It has been a terrible year for those living at the Mississippi State Penitentiary in Parchman.

Since December 29, more than 18 people there have died— many from violence or medical neglect. That’s staggering considering that the prison’s stated capacity is about 3,330. In the same period, just 33 people have died from in the entire 94,000-person Florida prison system.

Likewise, 16 people died in the Texas prison system, 10 in the Colorado prison system, and nine in the Nevada prison system.

What are the causes of this terrible death toll?

Parchman has suffered from years of budget cuts, deferred maintenance, and a lock ’em up mentality that packed in people brought matters to a boiling point earlier this year.

Parchman is literally rotting and state health inspectors report, “more than 400 cells with problems such as flooding and leaks, lack of lights, power, and water, broken toilets and sinks.”

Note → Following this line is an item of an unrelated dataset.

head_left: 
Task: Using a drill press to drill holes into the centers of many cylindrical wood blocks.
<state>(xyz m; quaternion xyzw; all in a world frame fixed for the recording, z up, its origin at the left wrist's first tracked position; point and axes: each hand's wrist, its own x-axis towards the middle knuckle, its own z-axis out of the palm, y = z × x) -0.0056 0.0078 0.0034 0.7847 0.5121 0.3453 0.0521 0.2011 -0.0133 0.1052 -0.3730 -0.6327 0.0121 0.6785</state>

Budget cuts and low pay have caused a massive understaffing problem; in January, according to the investigative outfit ProPublica, just 261 out of 512 staff positions at Parchman were filled, or 42 percent. A lawsuit funded by entertainers Jay-Z and Yo Gotti alleges that officials, unable to manage the prison, have essentially outsourced security to gangs.

In March Gov. Tate Reeves announced the closing an entire unit — the infamous Unit 29 — saying, “I’ve seen enough. We have to turn the page.” However, as the death toll continues to rise, that closing has yet to happen

Now, unless the state acts quickly, COVID-19 is about to make a hellish situation much worse.

So far, at least four people in Mississippi prisons have tested positive, with one of those inside Parchman prison. But no more than two dozen people have been tested, and it is certain that the number of actual cases is much higher. Few settings present better hunting for a virus. People are packed together in close quarters, often in open dorms with no ability to social-distance. They also suffer disproportionately from immunity compromising conditions such as diabetes, HIV, hepatitis and asthma.

For likely proof that the real number of COVID-19 cases in Parchman is much higher, all we need to do is look at Ohio. There, on April 7, the state reported just 14 cases in its prison system, with 10 of them clustered in a single facility in Marion.

By April 19, there were 2,400 cases in Ohio prisons, and 6 incarcerated people and a guard had died. Widespread testing in the Marion prison revealed that more than three-quarters of its 2,500 incarcerated people were positive. A quarter of Ohio’s reported COVID-19 cases are in prisons.

Sadly, this is what lies ahead for Parchman if the state fails to act. Given that we know that health care there is substandard and conditions have been deteriorating for years, worse results are a distinct possibility.

The public should be concerned about Parchman for many reasons. Namely, this is a matter of human decency. People in prisons are still our brothers and sisters and they have constitutional rights. Letting people suffer in silence, regardless of whether they made a bad decision in life, is not what America is about.

Beyond the humanitarian aspect, it just isn’t possible to lock prisons down completely. Every day, thousands of guards and staff members enter prisons and then return to their homes and communities. In that sense, prisons are like tiny reactors, spewing the virus into the communities around them. If you don’t care about people in prison getting coronavirus, you should care about them becoming incubators of viral spread. And they will.

So, what should Mississippi do?

To start, it needs to follow Ohio’s example and begin widespread testing. The governor and the parole board should use the clemency and parole powers to release people following a mandatory quarantine period. There is no reason why people who are close to being released and have a reentry plan can’t be released now. Taking this step will improve public health and safety; What won’t help is continuing to pack Mississippi’s prisons and thus elevating the odds of the coronavirus spreading throughout the state like wildfire.

Long term, the state simply must address the appalling conditions within Parchman. Before COVID-19 hit and diverted everyone’s attention, the U.S. Department of Justice was already ramping up to investigate conditions there.

That investigation will eventually resume, but the state shouldn’t wait to address the funding, overcrowding, maintenance, and security problems at Parchman. Otherwise, the federal government or the federal courts are likely to intervene and impose a top-down solution of their own.